R/bmn.R
In BayesDissolution: Bayesian Models for Dissolution Testing

Documented in bmn

#' Bayesian Multivariate Normal Model for Dissolution Profile Modeling
#'
#' This function implements the Bayesian multivariate normal model described in Pourmohamad et al (2022).
#'
#' @param dis_data A data frame containing the dissolution data. The first column of the data frame should denote
#'  the group labels identifying whether a given dissolution belongs to the "reference" or "test" formulation group.

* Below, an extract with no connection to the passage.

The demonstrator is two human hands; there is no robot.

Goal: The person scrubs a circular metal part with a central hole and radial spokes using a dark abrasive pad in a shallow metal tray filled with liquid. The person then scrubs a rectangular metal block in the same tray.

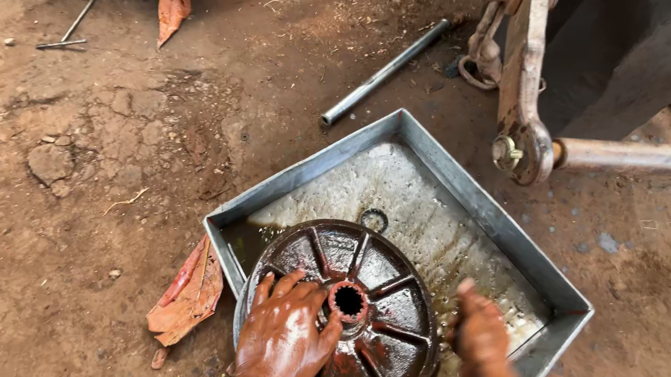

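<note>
Head view looks down on a bare dirt floor [86, 187] strewn with rods and rags. Left hand [282, 337] lies spread flat on a ribbed metal wheel [378, 301] inside an oily square tray [467, 198]. Right hand [482, 333] hovers loosely curled beside the wheel, holding nothing visible.

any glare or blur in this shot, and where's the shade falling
Head view: wet glare on the ribbed metal wheel and the oily left hand; the right hand is smeared by motion blur; soft shade covers the dirt floor at the top; the metal tray stays sharp, evenly lit.
</note>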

#'  For a given dissolution run, the remaining columns of the data frame contains the individual run's dissolution
#'  measurements sorted in time. Alternatively, the user may provide a data object of class dis_data containing the
#'  dissolution data. See the \code{make_dis_data()} function for the particular structure of the data object.
#' @param B A positive integer specifying the number of posterior samples to draw. By default \code{B} is set to 10000.
#' @return The function returns a list of B posterior samples for the following parameters:
#' \itemize{
#'   \item delta: A vector of posterior samples of delta as defined in Novick et. al 2015
#'   \item f2: A vector of posterior values of f2
#'   \item muR: A matrix of posterior samples for the reference group mean. Each row of the matrix corresponds to an observed time point, and each column of the matrix corresponds to a posterior sample.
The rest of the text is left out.